Conditions of Use and Attribution
Acknowledgements fall under a Creative Commons Attribution Non-Commercial 4.0 International license (CCBY-NC 4.0). We have provided a citation guide on an image-by-image basis, which can be found at the bottom of the metadata for each image.
Additional Copyright Information
Slavery Images cannot grant or deny permission to publish or otherwise redistribute any materials. Most of the historical images displayed on this website were created before 1923, meaning they are considered to be in the public domain under the "Fair Use" clause in U.S. Copyright Law. Slavery Images also recommends taking into careful consideration the Library of Congress’s guidelines related to Copyright and Other Restrictions That Apply to Publication/Distribution of Images: Assessing the Risk of Using a P&P Image, as well as the library's Legal Disclaimer.
In most cases, the sources we have used to digitize images are available in several, if not most, major research libraries, particularly those with large collections of materials related to the history of the African diaspora. Users interested in obtaining higher resolution images from original sources are advised to locate sources themselves through conventional searches of online catalogs of major university or public research libraries, as well as WorldCat/OCLC. We intentionally provide no additional information on the location of sources within the metadata because multiple copies likely exist. In some cases, however, certain images have restricted distribution rights, especially materials derived from rare books and special collections. Whenever applicable, Slavery Images usually acknowledges these specific restrictions within the metadata of a specific image. In such cases, the acknowledgement of a particular library in our metadata does not mean this library is the only place the image is located. For more information about where specific images displayed on this website originated, we have included for your reference a copy of Jerome Handler's Research Notes. His notes, which include printouts of Handler's library searches, were digitized "as is" from two boxes organized alphabetically according to the author of a resource within which an image, or multiple images, were displayed or published.
Image Quality Disclaimer
Attempts are being made to obtain and provide the best quality images possible. Slavery Images does not offer any assistance or advice regarding image quality control. This website was designed to function with the International Image Interoperabilty Framework (IIIF).

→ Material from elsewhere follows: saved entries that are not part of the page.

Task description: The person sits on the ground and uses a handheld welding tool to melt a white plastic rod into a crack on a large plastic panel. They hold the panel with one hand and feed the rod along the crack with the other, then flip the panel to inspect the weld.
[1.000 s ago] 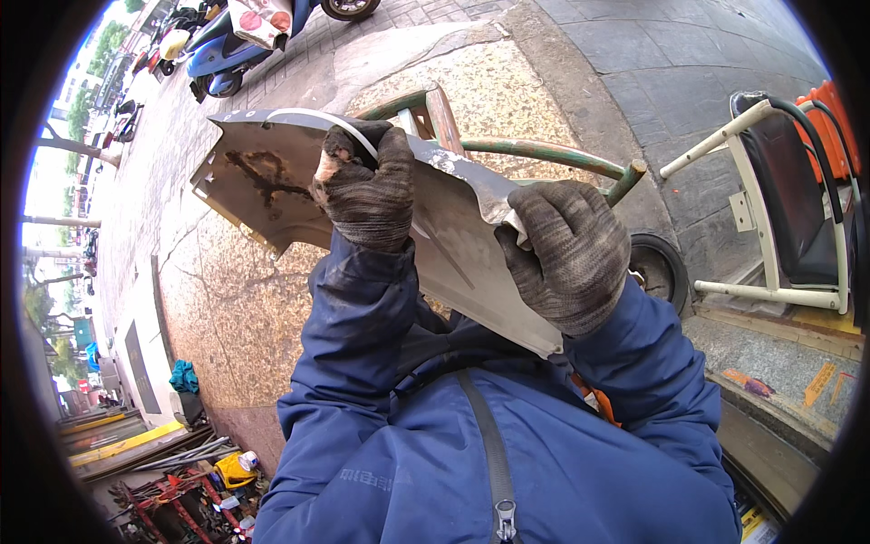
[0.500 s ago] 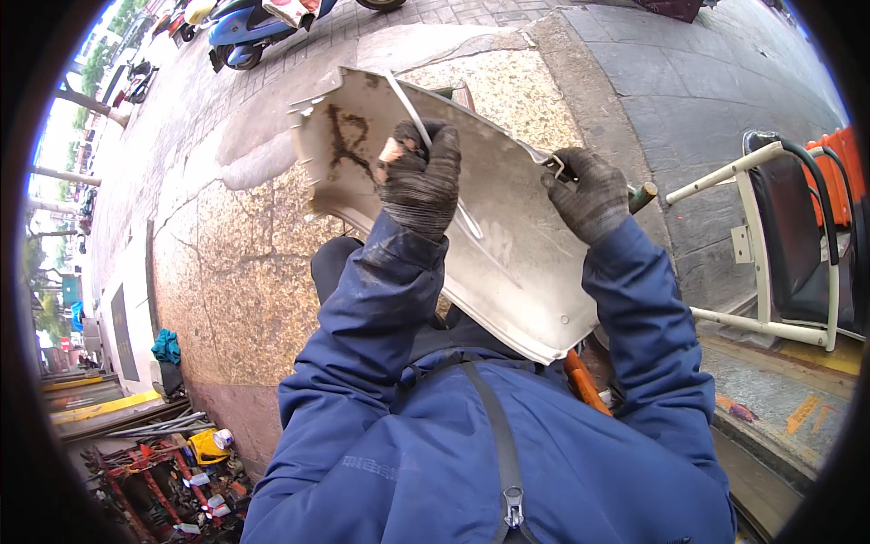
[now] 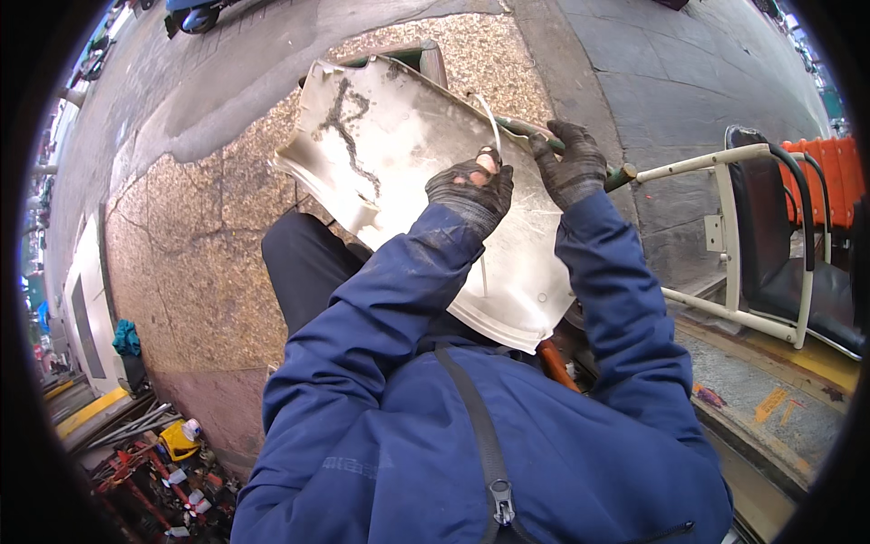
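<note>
A worn, off-white curved plastic panel [image 3: 512,263] lies tilted across my lap, its hollow side up. Dark crack-like marks run down its left part. My left hand [image 3: 471,189], in a dirty dark glove with bare fingertips, is closed around a thin white strip [image 3: 495,118] that stands up over the panel and also trails below the fist. At the panel's upper right edge is my right hand [image 3: 573,165], gloved too, its thumb on the inner side and its fingers over the rim. Behind that edge shows a green rod-like frame [image 3: 623,176].
To the right stands a cream tubular-framed chair [image 3: 729,218] with a black seat, beside an orange slatted object [image 3: 820,172]. Tools and a yellow item [image 3: 179,440] are heaped at lower left. An orange handle [image 3: 557,364] shows below the panel. A blue scooter [image 3: 192,16] stands far off.
My left hand has moved right and lower across the panel with the white strip. The small metal clip at my right fingertips no longer shows. The view has shifted.
</note>
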`<state>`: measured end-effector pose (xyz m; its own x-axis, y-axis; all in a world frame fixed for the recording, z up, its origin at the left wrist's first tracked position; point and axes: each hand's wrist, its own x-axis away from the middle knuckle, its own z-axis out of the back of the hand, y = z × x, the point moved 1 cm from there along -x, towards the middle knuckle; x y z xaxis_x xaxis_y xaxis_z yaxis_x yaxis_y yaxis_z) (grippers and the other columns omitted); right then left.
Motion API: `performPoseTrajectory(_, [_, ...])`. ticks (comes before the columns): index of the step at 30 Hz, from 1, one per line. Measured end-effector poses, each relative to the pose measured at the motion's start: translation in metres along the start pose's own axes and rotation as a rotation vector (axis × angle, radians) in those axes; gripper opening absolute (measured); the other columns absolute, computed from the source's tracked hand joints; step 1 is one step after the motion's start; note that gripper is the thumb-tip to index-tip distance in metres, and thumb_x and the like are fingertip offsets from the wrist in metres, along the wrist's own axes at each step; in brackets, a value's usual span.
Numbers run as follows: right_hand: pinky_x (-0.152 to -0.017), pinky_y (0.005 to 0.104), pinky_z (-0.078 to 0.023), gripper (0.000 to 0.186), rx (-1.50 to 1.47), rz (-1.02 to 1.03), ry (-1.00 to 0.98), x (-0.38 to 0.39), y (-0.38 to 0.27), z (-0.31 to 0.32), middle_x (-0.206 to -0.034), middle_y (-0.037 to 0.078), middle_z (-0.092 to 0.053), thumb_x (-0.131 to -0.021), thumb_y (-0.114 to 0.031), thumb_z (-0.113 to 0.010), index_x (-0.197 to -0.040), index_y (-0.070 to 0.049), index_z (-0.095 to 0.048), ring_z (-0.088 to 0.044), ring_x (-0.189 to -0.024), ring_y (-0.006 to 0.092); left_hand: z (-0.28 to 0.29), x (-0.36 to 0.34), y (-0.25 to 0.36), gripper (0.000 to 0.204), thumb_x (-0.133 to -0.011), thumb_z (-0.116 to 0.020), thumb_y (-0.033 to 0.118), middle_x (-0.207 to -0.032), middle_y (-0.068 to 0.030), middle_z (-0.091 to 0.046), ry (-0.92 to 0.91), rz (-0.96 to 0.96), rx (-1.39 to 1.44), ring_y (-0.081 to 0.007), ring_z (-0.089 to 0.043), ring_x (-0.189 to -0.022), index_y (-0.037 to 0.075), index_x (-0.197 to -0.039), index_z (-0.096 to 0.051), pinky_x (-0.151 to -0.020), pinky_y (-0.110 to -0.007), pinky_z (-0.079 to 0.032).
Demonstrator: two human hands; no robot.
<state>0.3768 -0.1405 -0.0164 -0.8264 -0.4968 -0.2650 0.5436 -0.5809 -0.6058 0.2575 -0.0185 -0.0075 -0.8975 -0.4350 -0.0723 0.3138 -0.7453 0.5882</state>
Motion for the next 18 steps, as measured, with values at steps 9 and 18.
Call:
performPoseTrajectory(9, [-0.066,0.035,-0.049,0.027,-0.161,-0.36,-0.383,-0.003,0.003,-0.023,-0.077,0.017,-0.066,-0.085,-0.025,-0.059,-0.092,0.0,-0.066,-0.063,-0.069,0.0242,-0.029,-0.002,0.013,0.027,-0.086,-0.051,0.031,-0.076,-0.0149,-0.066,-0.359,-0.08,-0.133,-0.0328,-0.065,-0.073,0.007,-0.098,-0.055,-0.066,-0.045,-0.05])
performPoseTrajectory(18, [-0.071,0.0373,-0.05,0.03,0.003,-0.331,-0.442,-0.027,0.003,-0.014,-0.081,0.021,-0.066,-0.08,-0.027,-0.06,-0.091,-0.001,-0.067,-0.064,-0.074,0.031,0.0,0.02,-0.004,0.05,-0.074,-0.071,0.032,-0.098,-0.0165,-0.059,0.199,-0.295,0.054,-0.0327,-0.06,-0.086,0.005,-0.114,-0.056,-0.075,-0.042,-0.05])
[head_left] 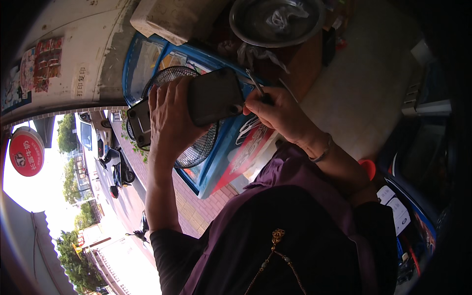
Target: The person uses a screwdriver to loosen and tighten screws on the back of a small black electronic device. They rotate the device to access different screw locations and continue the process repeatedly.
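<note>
My left hand (169, 115) is wrapped over the middle of a dark, flat, oblong base (211, 96) with round pads at its corners. Beneath it lies a round black wire-mesh fan grille (199, 150), partly covered by my hand and the base. My right hand (278, 113) is closed around the dark handle of a screwdriver (255, 82), just beside the base's right end. The screwdriver's metal shaft points up and to the left, apart from the base's face. Some of my right fingertips are close to the base's edge; whether they touch it I cannot tell.
A blue-framed case with a glass top (209, 179) supports the fan grille. Beyond it are a metal basin (278, 42) holding a clear plastic bag and a pale box (164, 22). Parked scooters (118, 167) stand outside at left; a red round object (367, 169) is at right.
</note>
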`<action>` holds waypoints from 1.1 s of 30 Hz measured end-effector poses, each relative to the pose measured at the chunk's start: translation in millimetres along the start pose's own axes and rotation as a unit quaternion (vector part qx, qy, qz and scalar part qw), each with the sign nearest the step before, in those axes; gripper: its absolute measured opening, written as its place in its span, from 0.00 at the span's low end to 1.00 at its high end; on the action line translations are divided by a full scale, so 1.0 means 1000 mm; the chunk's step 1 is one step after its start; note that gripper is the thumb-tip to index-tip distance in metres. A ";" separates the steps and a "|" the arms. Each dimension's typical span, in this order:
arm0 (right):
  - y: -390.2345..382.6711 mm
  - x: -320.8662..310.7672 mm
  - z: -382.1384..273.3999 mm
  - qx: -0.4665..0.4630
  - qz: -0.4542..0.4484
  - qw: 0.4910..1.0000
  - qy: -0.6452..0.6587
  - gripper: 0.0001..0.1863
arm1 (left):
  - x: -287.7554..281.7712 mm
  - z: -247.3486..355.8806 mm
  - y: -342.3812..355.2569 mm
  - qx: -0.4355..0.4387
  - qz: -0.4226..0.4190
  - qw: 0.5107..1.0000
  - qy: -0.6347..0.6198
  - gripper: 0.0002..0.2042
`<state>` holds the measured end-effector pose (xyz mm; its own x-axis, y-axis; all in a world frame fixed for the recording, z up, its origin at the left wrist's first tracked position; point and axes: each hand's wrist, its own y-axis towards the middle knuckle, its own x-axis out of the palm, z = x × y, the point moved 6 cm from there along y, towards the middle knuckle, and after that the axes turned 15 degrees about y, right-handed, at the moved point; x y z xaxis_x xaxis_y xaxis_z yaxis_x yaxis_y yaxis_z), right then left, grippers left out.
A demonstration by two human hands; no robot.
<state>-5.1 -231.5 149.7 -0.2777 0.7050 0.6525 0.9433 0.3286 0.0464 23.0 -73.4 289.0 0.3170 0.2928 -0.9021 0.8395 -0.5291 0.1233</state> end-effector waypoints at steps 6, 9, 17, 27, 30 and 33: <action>0.015 -0.020 -0.026 -0.072 -0.015 0.981 -0.177 0.14 | 0.003 0.003 -0.005 0.008 0.001 1.000 -0.020 0.43; 0.025 -0.032 -0.024 -0.030 0.010 0.977 -0.210 0.19 | 0.004 0.005 0.000 0.022 0.002 0.999 -0.034 0.43; 0.038 -0.031 -0.017 0.112 -0.014 0.976 -0.184 0.17 | 0.004 0.001 0.003 0.014 0.017 0.999 -0.037 0.43; 0.037 0.005 -0.038 -0.009 -0.021 0.987 -0.160 0.16 | 0.000 0.005 0.000 0.013 0.003 1.000 -0.009 0.47; 0.041 0.014 -0.041 -0.042 -0.040 0.985 -0.163 0.15 | -0.005 0.001 0.001 0.004 0.006 1.000 -0.010 0.46; 0.037 0.017 -0.041 -0.029 -0.048 0.997 -0.060 0.15 | -0.005 0.002 -0.002 -0.009 0.004 1.000 -0.025 0.43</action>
<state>32.6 -233.6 193.4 -0.3843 0.7437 0.5471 0.9191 0.3640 0.1508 18.8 -74.9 292.4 0.3029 0.2484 -0.9201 0.8447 -0.5171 0.1385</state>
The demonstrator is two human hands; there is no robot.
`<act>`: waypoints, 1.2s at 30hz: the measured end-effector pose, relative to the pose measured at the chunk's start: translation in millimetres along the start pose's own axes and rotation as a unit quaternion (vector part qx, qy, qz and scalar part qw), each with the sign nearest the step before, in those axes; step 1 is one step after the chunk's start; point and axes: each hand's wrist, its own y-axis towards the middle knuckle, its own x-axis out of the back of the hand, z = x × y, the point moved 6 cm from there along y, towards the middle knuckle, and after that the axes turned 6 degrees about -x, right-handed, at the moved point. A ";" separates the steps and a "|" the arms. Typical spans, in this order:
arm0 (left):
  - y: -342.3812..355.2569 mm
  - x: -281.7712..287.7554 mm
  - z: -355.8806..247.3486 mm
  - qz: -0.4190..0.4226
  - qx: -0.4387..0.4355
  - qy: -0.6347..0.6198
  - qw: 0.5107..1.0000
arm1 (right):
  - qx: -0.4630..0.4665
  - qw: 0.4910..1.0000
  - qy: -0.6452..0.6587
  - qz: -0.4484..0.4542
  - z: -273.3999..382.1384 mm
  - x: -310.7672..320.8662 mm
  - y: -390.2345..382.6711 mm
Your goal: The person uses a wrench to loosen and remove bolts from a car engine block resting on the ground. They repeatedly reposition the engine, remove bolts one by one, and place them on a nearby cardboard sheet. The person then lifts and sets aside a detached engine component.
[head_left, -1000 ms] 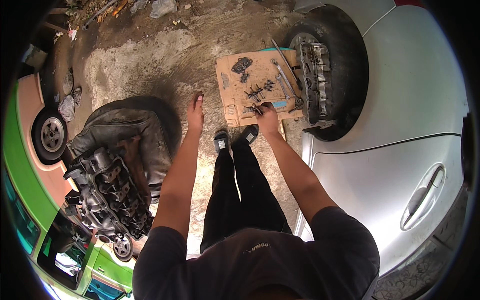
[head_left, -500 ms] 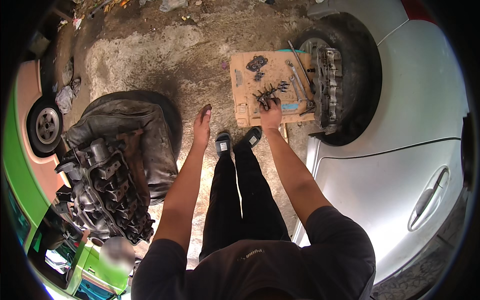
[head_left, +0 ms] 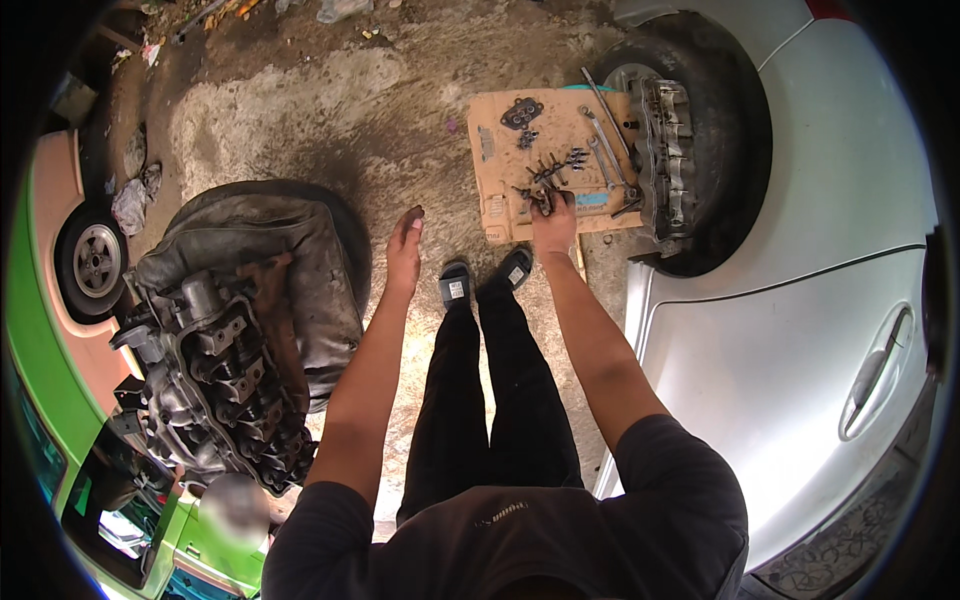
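My right hand (head_left: 553,226) reaches over the near part of a flat cardboard sheet (head_left: 498,228). Its fingers curl down on small dark metal pieces at the near end of a cluster of bolts (head_left: 548,170); the fingers cover what they grip. My left hand (head_left: 405,250) hangs in the air left of the cardboard, fingers stretched out and dark at the tips, with nothing in it. Farther up the cardboard lie a dark flange plate with holes (head_left: 521,113) and a small group of metal parts (head_left: 527,140). Wrenches (head_left: 597,148) lie on its right side.
A ribbed metal engine cover (head_left: 664,170) leans against a tire (head_left: 735,150) on the right, beside a silver car (head_left: 770,350). On the left, an engine cylinder head (head_left: 225,370) rests by a dark, sheet-covered tire (head_left: 250,225). A green vehicle (head_left: 40,330) stands beyond it.
The view has shifted slightly, so the cardboard appears higher and farther right. My right hand stays at the bolts, and more of the cluster shows beyond its fingers. My left hand is nearly still.
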 end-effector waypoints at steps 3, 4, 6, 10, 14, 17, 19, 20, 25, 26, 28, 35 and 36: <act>-3.9 5.4 4.4 -0.005 0.010 0.003 1.000 | 0.022 0.999 -0.032 0.021 -1.2 -3.9 -3.6; -5.2 6.6 4.4 -0.001 0.002 0.003 1.000 | 0.032 0.998 -0.043 0.020 -1.0 -3.9 -3.6; -7.9 9.6 4.8 0.003 -0.006 0.015 1.000 | 0.033 0.997 -0.071 0.024 -1.2 -5.5 -1.0; -10.7 14.0 11.1 -0.006 0.004 -0.021 1.000 | 0.045 0.997 -0.063 0.011 1.9 -3.1 7.6; -11.5 19.3 14.2 -0.003 -0.003 -0.017 1.000 | 0.024 0.997 -0.065 -0.017 4.8 -0.9 12.0; -14.0 21.3 15.0 -0.001 -0.001 -0.002 1.000 | 0.025 0.998 -0.058 -0.019 8.9 1.4 8.8; -16.1 20.4 15.8 0.000 0.002 0.002 1.000 | 0.025 0.999 -0.044 -0.013 10.9 3.9 4.9; -16.9 19.5 15.8 -0.001 0.003 -0.002 1.000 | 0.018 0.999 -0.034 -0.006 10.7 4.9 3.5; -15.2 11.1 8.9 0.016 -0.007 0.005 1.000 | 0.009 0.998 0.065 -0.010 7.7 12.4 -2.1; -14.1 7.6 6.0 0.024 -0.012 0.013 1.000 | -0.002 0.995 0.103 -0.006 3.0 14.3 -2.3; -10.0 -0.7 0.1 0.032 -0.017 0.016 0.999 | -0.018 0.991 0.133 -0.014 -9.1 21.2 0.0; 5.8 -42.5 -13.2 0.065 -0.032 0.016 0.997 | -0.091 0.987 0.123 -0.059 -61.9 52.4 45.9; 8.0 -48.0 -12.8 0.069 -0.029 0.021 0.997 | -0.092 0.990 0.095 -0.052 -64.2 55.7 56.4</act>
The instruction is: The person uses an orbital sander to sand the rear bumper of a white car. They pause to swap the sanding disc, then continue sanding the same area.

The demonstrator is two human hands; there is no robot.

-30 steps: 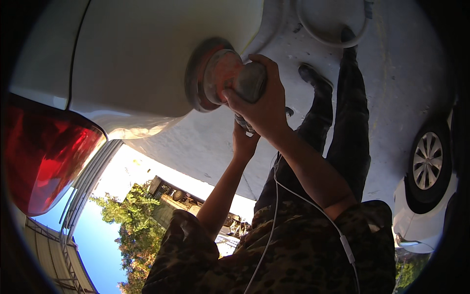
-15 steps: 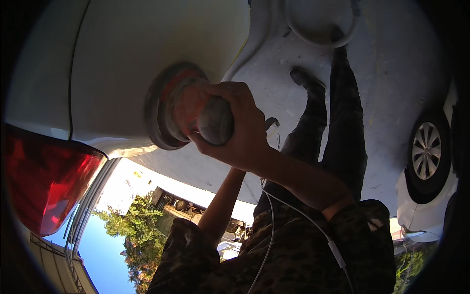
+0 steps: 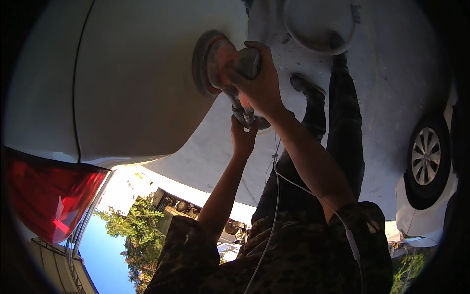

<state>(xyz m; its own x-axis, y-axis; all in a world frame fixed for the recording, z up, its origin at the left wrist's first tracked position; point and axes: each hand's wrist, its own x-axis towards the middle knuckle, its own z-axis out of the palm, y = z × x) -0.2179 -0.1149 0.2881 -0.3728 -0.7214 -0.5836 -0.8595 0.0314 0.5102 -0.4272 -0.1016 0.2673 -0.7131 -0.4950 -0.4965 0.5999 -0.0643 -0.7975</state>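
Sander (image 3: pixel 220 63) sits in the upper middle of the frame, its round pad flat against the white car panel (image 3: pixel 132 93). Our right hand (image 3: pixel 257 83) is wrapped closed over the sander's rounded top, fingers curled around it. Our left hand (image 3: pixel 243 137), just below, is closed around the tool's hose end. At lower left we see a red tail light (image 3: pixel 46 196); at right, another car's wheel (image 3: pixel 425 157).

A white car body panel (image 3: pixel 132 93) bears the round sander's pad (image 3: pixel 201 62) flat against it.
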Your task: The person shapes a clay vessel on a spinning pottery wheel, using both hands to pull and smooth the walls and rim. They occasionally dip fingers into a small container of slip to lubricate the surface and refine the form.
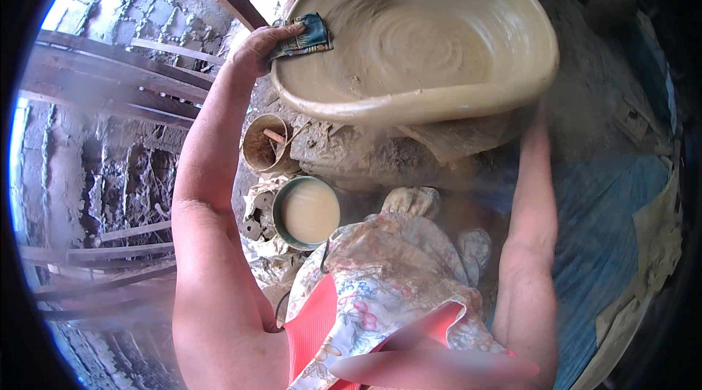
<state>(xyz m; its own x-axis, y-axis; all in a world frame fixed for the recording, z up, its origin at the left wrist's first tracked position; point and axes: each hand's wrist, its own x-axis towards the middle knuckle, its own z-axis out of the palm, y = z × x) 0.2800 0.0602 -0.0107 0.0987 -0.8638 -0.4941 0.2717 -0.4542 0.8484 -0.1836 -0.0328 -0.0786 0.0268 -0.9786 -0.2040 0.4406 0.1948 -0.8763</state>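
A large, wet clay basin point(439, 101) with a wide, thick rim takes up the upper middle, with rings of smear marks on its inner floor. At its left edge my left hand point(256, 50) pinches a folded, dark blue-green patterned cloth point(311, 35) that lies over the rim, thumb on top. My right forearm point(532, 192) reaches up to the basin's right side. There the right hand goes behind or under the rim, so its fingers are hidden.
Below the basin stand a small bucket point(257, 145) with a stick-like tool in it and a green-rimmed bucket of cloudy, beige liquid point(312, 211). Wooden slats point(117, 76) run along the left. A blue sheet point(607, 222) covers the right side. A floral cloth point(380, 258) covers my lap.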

Open-Source Code and Past Websites
All aspects of Slavery Images are intended for the public domain, including source code. We aim to use as much open-source code as possible, and if it is not available, any code we develop will be made available. Due to the relaunch of the site which incorporates IIIF, Brumfield Labs built an Omeka S module to install and launch Mirador for items. This barebones implementation gives users a new Mirador action for items that will bring up an item in a new Mirador container page. It contains the final release of Mirador 2. This module is not intended for anyone who is not comfortable developing their own themes.
We also aim to host past versions of the website to demostrate development over time. Past versions can be accessed via Project History.